Battles, Gloss Drop
The group's most focused and pleasurable collection yet
When Battles released their deranged debut album (Mirrored) in 2007, the New York virtuosos proved that — 20 years after Steve Albini broke brains with Big Black and Shellac — there was plenty of uncharted territory in math rock. That Battles have become the genre's new standard-bearers makes sense: The group features two of its pioneers in Don Caballero guitarist Ian Williams and Helmet drummer John Stanier. But it was singer/guitarist Tyondai Braxton (son of avant-garde jazz icon Anthony) who gave the band their voice, piling unintelligible vox-tweaked madness on top of the group's already maddening prog-rock sound.
During sessions for their second album, Braxton suddenly quit, citing exhaustion. His departure has allowed Williams, Stanier and guitarist Dave Konopka to tighten things up. Gloss Drop is the group's most focused and pleasurable collection yet. It's also (WTF?) straight-up poppy at moments, with loads of ear-worm guitar hooks and propulsive grooves. Call it treadmill music for the art-school set.

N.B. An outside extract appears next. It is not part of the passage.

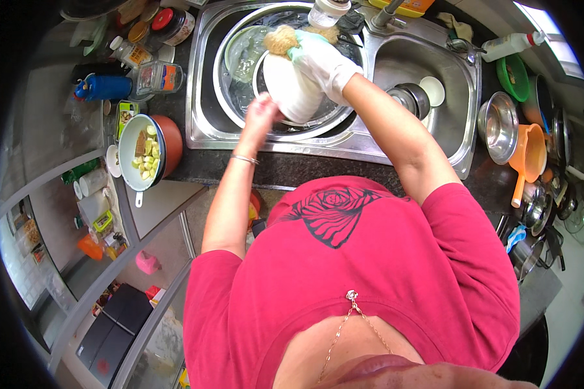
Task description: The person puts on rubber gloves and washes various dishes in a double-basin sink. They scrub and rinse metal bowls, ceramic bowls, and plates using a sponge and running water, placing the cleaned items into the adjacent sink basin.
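Observation:
My right hand (319, 61), in a whitish-green glove, is shut on a tan scrubbing pad (281, 41) at the upper edge of a white bowl (292, 90). My left hand (263, 114), ungloved, is at the bowl's lower left rim; it is blurred, with its fingers partly hidden, and appears to hold the rim. Both hands are over a large round metal basin (220, 92) set in the left sink. In the basin, a translucent greenish bowl (243, 53) lies in water, and a dark-looking round vessel is partly hidden below the white bowl.
The right sink (447, 63) holds a small white bowl (432, 91) and metal cups (413, 99). The faucet (387, 14) stands behind the sinks. A pan of cut vegetables (126, 163) sits at left, near jars. At right are a steel bowl (498, 127) and an orange dipper (530, 150).

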`<state>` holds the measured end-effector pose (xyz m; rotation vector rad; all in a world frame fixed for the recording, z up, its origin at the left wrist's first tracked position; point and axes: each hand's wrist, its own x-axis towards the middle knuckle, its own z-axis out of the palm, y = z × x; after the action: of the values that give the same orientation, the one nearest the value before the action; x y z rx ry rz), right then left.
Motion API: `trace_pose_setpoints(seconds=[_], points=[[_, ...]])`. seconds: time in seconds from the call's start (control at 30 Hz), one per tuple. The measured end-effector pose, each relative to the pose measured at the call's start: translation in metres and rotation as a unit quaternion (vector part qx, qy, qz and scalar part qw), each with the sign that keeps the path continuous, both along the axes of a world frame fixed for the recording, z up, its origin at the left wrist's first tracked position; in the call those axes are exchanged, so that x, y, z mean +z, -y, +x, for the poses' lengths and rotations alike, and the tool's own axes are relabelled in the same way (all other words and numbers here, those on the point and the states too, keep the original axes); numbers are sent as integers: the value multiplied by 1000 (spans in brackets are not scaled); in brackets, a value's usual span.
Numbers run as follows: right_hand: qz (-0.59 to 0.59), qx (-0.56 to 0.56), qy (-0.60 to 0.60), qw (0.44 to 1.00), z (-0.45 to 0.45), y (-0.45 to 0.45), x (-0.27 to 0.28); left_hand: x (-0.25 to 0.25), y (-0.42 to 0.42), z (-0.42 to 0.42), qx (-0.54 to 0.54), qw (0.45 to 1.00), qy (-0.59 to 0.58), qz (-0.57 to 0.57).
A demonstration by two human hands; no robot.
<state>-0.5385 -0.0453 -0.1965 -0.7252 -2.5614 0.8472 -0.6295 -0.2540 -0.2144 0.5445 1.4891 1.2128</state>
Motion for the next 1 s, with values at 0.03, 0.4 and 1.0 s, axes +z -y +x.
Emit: trace_pose_setpoints(seconds=[0.03,0.4,1.0], points=[[-112,-59,-61,990,2,7,9,18,-5,0,107,989,79,64],[-226,-66,-215,948,42,28,28,29,-43,8,46,999,12,23],[149,44,-3,988,38,73,47,-3,-10,53,-101,978,-181,-9]])
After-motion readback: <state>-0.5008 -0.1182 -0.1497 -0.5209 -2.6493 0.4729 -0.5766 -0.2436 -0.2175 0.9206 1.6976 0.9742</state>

Gloss Drop kicks off with the hiccupy, six-minute cluster-bomb "Africastle." From there, the group digs into a 54-minute barrage of knotty prog, electrified bebop, demented calypso, and what-was-that industrial bangers. Yet it's all somehow unified by Stanier's consistently crushing beats and Konopka's mouse-squeak guitar effects. A few notable guests assume Braxton's role as vocalist — including new-wave icon Gary Numan on the jittery "My Machines" and Blonde Redhead's Kazu Makino on the hip-swiveling "Sweetie & Shag." But in the hands of Battles, the added star power is mostly just another texture; another cool studio toy for them to manipulate.